▶ TASK BRIEF
Beneath this instruction is a listing; write out exactly the line that contains "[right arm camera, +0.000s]" and each line after it to the last.

--------

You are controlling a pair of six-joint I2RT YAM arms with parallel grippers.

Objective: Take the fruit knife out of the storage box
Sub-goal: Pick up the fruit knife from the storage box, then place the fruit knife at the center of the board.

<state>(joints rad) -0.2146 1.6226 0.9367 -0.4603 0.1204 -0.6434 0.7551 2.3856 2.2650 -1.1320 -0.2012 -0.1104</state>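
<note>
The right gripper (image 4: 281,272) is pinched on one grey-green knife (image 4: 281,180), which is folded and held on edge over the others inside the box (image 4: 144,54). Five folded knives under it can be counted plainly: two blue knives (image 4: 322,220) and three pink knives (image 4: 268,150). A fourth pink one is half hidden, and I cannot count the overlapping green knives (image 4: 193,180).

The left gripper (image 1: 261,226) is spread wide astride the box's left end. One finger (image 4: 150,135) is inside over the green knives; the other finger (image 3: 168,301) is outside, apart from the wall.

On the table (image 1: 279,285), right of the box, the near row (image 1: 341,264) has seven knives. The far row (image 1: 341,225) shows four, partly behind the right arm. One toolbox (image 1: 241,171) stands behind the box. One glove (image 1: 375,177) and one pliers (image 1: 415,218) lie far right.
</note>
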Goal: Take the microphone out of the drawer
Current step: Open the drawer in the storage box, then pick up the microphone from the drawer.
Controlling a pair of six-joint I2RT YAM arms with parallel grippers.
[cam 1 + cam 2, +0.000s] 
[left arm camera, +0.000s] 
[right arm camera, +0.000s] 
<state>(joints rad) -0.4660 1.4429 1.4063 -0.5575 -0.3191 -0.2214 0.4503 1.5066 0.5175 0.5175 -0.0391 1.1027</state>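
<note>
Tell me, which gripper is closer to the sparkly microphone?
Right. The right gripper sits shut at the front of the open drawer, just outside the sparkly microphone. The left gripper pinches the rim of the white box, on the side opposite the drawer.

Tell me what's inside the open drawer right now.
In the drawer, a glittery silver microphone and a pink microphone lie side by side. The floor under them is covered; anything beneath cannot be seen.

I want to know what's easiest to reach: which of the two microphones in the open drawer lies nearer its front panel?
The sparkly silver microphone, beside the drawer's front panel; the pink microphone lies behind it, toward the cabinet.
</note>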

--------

▶ ANSWER TO THE EXERCISE
[right arm camera, +0.000s] 
<state>(joints rad) -0.4660 1.4429 1.4063 -0.5575 -0.3191 -0.2214 0.4503 1.5066 0.5175 0.5175 -0.0391 1.1027</state>
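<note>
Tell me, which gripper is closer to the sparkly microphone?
Right. The right gripper sits shut at the front of the open drawer, just outside the sparkly microphone. The left gripper pinches the rim of the white box, on the side opposite the drawer.

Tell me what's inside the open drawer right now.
In the drawer, a glittery silver microphone and a pink microphone lie side by side. The floor under them is covered; anything beneath cannot be seen.

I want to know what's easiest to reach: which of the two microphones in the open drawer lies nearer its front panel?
The sparkly silver microphone, beside the drawer's front panel; the pink microphone lies behind it, toward the cabinet.
</note>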

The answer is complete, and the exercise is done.